The story becomes more complicated here. There's a mechanism called Authority Information Access (AIA) that allows HTTP clients to query the CA for the intermediate certificate. You can see URLs provided for it in the textual certificate output earlier in this answer.
But not every client implements AIA fetching. Internet Explorer and Safari do. Chrome relies on the OS to do this (so yes on some platforms, no on others). Android does not. Firefox does not, because of privacy concerns. Curl and wget do not, as far as I can tell.

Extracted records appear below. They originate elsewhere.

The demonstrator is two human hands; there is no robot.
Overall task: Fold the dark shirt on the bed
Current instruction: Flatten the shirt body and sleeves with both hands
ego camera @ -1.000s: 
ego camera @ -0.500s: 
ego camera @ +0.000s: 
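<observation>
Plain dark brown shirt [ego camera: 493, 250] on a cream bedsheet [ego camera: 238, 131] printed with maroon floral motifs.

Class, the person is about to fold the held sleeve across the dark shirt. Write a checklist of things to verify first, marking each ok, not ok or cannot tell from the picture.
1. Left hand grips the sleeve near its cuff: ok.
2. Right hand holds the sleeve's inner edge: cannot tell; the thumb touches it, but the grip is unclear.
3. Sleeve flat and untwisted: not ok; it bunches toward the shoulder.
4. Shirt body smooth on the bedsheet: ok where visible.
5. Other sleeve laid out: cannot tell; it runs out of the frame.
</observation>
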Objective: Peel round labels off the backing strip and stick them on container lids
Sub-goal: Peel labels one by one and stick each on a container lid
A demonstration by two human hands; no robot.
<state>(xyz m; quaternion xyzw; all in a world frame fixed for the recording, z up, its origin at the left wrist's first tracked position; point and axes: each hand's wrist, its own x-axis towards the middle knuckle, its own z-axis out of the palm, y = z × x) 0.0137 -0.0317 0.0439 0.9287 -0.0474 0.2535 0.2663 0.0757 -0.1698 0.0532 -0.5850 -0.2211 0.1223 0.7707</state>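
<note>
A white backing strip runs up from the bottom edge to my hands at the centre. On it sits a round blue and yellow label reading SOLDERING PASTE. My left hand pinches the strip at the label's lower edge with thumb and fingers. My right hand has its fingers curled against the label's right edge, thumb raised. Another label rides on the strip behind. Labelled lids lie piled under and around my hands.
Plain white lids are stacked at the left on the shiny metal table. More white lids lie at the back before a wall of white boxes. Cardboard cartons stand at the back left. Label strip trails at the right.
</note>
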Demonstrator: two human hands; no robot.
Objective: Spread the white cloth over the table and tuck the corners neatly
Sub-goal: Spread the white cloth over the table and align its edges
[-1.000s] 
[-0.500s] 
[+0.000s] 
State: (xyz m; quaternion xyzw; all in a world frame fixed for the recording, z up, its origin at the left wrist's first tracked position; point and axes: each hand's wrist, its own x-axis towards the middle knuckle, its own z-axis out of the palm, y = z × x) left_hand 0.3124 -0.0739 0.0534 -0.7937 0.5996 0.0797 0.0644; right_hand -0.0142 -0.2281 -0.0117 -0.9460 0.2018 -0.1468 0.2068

Complicating things further, browsers can cache intermediate certificates they encountered, so if you visit a website that correctly sends the
QuoVadis EV SSL ICA G3
intermediate with your browser, that certificate may be cached, and then website that otherwise wouldn't work suddenly would. Finally, browsers/OSes could come with (some) intermediate certificates pre-loaded, which would also hide this issue. At least Firefox is exploring this option.None of these things can be relied on though; plenty of clients don't do AIA fetching or pre-loading. So until these mechanisms become mandatory and universally supported, web servers will still need to include all the certificates to complete the chain.